• **GOAL OF THE EXERCISE**: Each line of the data must reappear exactly in your answer, with no images included.

EXERCISE DATA: Begin

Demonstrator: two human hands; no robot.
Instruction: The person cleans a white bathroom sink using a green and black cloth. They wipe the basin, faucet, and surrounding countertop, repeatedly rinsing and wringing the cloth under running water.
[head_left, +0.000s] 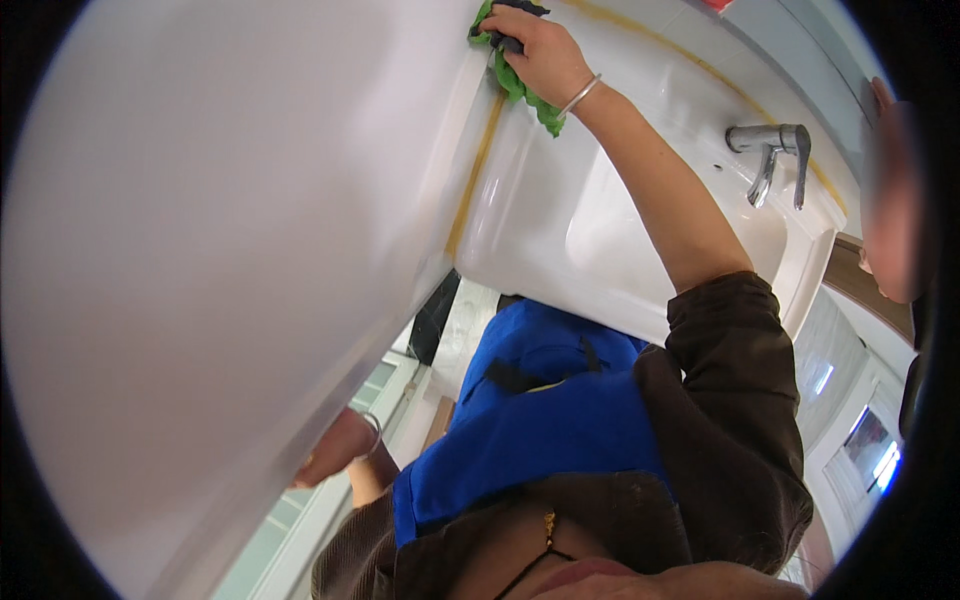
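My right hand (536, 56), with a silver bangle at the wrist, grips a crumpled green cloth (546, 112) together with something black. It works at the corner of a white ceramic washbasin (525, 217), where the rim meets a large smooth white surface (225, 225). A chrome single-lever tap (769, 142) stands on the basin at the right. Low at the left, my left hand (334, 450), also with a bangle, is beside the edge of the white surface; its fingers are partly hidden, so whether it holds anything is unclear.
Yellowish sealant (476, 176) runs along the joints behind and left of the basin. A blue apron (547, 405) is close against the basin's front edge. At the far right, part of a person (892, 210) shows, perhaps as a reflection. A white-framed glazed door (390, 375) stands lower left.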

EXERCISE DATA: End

• **TASK OUTPUT**:
Demonstrator: two human hands; no robot.
Instruction: The person cleans a white bathroom sink using a green and black cloth. They wipe the basin, faucet, and surrounding countertop, repeatedly rinsing and wringing the cloth under running water.
[head_left, +0.000s] 
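My right hand (536, 56), with a silver bangle at the wrist, grips a crumpled green cloth (546, 112) together with something black. It works at the corner of a white ceramic washbasin (525, 217), where the rim meets a large smooth white surface (225, 225). A chrome single-lever tap (769, 142) stands on the basin at the right. Low at the left, my left hand (334, 450), also with a bangle, is beside the edge of the white surface; its fingers are partly hidden, so whether it holds anything is unclear.
Yellowish sealant (476, 176) runs along the joints behind and left of the basin. A blue apron (547, 405) is close against the basin's front edge. At the far right, part of a person (892, 210) shows, perhaps as a reflection. A white-framed glazed door (390, 375) stands lower left.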

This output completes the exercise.